Yousef Ahmed M, Deliyski Dimitar D, Zacharias Stephanie R C, de Alarcon Alessandro, Orlikoff Robert F, Naghibolhosseini Maryam
Department of Communicative Sciences and Disorders, Michigan State University, East Lansing, MI 48824, USA.
Head and Neck Regenerative Medicine Program, Mayo Clinic, Scottsdale, AZ 85259, and Department of Otolaryngology-Head and Neck Surgery, Mayo Clinic, Phoenix, AZ 85054, USA.
Appl Sci (Basel). 2021 Feb;11(3). doi: 10.3390/app11031179. Epub 2021 Jan 27.
Investigating the phonatory processes in connected speech from high-speed videoendoscopy (HSV) demands the accurate detection of the vocal fold edges during vibration. The present paper proposes a new spatio-temporal technique to automatically segment vocal fold edges in HSV data during running speech. The HSV data were recorded from a vocally normal adult during a reading of the "Rainbow Passage." The introduced technique was based on an unsupervised machine-learning (ML) approach combined with an active contour modeling (ACM) technique (also known as a hybrid approach). The hybrid method was implemented to capture the edges of vocal folds on different HSV kymograms, extracted at various cross-sections of vocal folds during vibration. The k-means clustering method, an ML approach, was first applied to cluster the kymograms to identify the clustered glottal area and consequently provided an initialized contour for the ACM. The ACM algorithm was then used to precisely detect the glottal edges of the vibrating vocal folds. The developed algorithm was able to accurately track the vocal fold edges across frames with low computational cost and high robustness against image noise. This algorithm offers a fully automated tool for analyzing the vibratory features of vocal folds in connected speech.

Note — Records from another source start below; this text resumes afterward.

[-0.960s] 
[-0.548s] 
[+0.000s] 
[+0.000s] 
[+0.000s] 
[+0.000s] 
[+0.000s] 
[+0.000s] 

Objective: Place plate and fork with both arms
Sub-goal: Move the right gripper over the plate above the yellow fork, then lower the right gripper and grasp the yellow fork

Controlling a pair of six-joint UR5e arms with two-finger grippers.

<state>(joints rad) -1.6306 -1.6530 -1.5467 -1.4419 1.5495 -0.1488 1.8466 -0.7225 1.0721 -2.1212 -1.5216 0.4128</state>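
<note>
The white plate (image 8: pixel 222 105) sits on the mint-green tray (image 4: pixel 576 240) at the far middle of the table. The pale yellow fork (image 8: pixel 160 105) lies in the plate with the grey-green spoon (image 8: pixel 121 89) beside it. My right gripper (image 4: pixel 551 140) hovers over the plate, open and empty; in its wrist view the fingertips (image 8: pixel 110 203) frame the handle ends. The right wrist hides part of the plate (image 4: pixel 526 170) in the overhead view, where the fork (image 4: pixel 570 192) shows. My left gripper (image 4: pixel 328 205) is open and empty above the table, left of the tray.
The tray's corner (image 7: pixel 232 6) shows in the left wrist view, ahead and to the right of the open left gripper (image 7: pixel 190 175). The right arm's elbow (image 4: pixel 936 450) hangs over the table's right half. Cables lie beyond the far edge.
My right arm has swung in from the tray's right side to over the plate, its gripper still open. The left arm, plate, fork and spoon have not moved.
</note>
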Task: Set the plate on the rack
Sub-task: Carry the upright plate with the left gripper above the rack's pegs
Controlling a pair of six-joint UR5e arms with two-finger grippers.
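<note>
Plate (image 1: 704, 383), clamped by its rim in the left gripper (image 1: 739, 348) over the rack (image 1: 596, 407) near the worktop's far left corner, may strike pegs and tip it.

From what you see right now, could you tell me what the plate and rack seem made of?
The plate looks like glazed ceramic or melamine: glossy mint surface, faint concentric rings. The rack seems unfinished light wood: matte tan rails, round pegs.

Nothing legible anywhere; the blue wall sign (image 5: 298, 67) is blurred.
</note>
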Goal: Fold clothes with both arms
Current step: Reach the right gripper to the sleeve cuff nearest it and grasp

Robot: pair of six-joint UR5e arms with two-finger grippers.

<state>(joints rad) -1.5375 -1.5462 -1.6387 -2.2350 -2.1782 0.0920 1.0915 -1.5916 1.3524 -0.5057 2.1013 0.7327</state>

利用高速视频内镜(HSV)研究连贯语音中的发声过程需要在振动过程中准确检测声带边缘。本文提出了一种新的时空技术,用于在连续语音期间自动分割HSV数据中的声带边缘。HSV数据是在一名嗓音正常的成年人朗读《彩虹篇章》时记录的。所介绍的技术基于一种无监督机器学习(ML)方法与主动轮廓建模(ACM)技术相结合(也称为混合方法)。实施该混合方法以捕捉不同HSV波形图上的声带边缘,这些波形图是在振动期间从声带的各个横截面提取的。首先应用ML方法中的k均值聚类方法对波形图进行聚类,以识别聚类的声门区域,从而为ACM提供初始化轮廓。然后使用ACM算法精确检测振动声带的声门边缘。所开发的算法能够以低计算成本跨帧准确跟踪声带边缘,并且对图像噪声具有高鲁棒性。该算法为分析连贯语音中声带的振动特征提供了一个完全自动化的工具。